The camp is hosted by Vermonters for a New Economy at the Headwaters Garden and Learning Center in Cabot. To register for the event, go to: https://womanomics.eventbrite.com.

 

Rise Up Bakery Gets Grants

BARRE — The Barre Historical Society has received $2,500 from the Vermont Community Foundation’s Small and Inspiring grant program and $30,000 from the United States Department of Agriculture Rural Business Development Fund. The Community Foundation grant will help further Barre Historical Society’s mission to explore, preserve and popularize the rich history and heritage of Barre by continuing the renovation of the original bakery built in 1913 by Italian granite workers. The bakery is  located behind the Old Labor Hall and both buildings are owned by the Barre Historical Society and are on the National Register for Historic Places.
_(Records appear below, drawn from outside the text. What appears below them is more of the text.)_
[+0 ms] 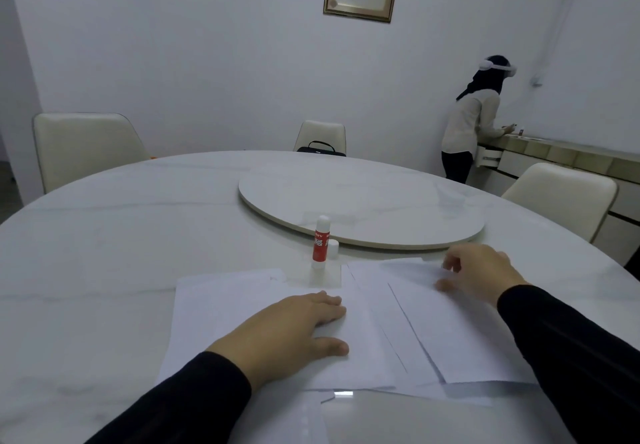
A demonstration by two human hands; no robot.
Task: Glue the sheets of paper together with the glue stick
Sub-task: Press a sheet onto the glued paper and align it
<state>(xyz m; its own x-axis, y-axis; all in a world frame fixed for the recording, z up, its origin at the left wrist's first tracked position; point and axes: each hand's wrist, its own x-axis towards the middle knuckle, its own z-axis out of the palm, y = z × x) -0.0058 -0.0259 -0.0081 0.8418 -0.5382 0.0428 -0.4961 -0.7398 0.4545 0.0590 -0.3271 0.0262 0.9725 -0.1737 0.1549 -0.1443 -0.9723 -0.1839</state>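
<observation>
With the left hand [294,326] spread flat on the overlapped sheets [398,322] and the right hand [481,277] loosely curled at their far edge, smooth outward firmly; the uncapped glue stick [321,243] stands just behind.

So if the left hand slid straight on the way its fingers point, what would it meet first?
The left hand lies flat on the sheets of paper, fingers pointing right. Going on, it would likely cross more paper toward the right hand; depth is uncertain.

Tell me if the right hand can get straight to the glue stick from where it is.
Probably yes. The glue stick stands upright beyond the sheets, and nothing lies between it and the right hand, which rests on the paper.
</observation>
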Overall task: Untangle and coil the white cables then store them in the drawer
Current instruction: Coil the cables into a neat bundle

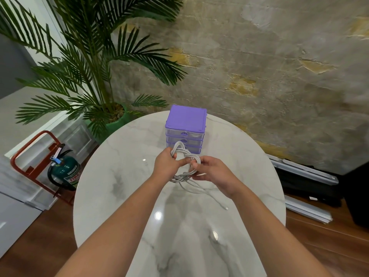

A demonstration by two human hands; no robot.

The Rural Business Development Grant gives the bakery funds to purchase all the necessary baking equipment to make the bakery functional.

Rise Up Bakery will be a place where culinary students and community can learn about making wood fired bread and about Barre’s rich labor history.  There will be a special emphasis on providing space for teens to have a chance to operate a wood fired oven and to experience the realities of a professional work space. As one teen from YouthBuild said when repairing the bakery,  “The community came together over 100 years ago to build the bakery and now, 100 years later, the community is coming back together to resurrect it.”